Within a couple of days after the 9/11, Senator Kennedy had called every Massachusetts family that had lost a someone.  There were 176.  Even by the standards of exceptional elected officials, you and I know that’s a lot of calls.

A few weeks later one widow, Cindy McGinty, was informed by the Navy that because she could not locate her husband’s discharge papers, an honor guard would not be sent to his funeral.  Michael McGinty was a insurance executive in one of the towers and a Naval Academy graduate.  She called Senator Kennedy.  The next day someone from the Navy called and said a Navy honor guard would be sent to the funeral of Michael McGinty, USN, Rtd.

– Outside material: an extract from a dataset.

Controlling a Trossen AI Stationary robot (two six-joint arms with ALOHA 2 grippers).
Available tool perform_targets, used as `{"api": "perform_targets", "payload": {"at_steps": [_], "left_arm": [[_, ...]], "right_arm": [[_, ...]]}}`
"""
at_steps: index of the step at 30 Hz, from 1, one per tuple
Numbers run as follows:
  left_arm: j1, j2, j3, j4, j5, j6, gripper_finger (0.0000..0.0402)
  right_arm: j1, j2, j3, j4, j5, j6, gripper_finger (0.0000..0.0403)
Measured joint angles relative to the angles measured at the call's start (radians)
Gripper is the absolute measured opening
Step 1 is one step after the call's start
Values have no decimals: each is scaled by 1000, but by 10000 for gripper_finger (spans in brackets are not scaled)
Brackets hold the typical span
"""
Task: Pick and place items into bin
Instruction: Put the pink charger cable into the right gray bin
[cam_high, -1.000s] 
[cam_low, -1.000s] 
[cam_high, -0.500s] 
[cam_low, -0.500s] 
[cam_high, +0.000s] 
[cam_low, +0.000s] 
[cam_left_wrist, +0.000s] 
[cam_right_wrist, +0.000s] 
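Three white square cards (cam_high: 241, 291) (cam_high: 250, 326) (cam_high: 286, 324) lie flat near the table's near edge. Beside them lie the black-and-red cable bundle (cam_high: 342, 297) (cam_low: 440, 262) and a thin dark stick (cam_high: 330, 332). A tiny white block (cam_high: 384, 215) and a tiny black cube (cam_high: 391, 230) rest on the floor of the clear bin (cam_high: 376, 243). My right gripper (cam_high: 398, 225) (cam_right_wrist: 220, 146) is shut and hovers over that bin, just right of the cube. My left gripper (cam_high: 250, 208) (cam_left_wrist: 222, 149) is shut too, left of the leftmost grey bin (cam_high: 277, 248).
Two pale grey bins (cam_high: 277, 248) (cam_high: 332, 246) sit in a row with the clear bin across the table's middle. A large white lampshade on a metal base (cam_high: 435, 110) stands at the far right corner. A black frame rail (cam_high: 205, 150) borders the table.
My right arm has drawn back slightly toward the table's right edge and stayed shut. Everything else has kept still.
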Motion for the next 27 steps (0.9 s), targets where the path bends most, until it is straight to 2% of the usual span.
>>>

As David Frum reports, Sen. Kennedy wrote a personal note to every family that lost somebody.  He also wrote a letter to every family every year after that because as he said, the memory doesn’t go away.

A few months after 9/11, he pulled all the federal agencies together in Massachusetts to meet with the Massachusetts 9/11 families to make sure everything was being done that could be done.  At that meeting, Cindy McGinty, who had two pre-teen boys, said she was overwhelmed and was having trouble putting one foot in front of the other.  Kennedy made sure each family in Massachusetts was assigned an advocate who would do as much or as little as the families needed.

A year later McGinty said she didn’t know how Kennedy found out, but one of her sons was having trouble adjusting.  Kennedy invited her and her two boys out to Hyannis Port for a sail one Saturday and they sailed from 11 to 4 (absolutely no press was to be told).  He was to meet with presidential candidate, John Kerry, that afternoon and reportedly kept him waiting.  Later he sent to Mrs. McGinty and her boys photographs and a picture — one he painted — of the day sailing with inscriptions saluting them for their courage.

Senator Kennedy’s life and death is a reminder of those compassionate acts we’ve left undone … those people we’ve forgotten to care for.

Senator Kennedy has passed.  But we’ve still got some time left.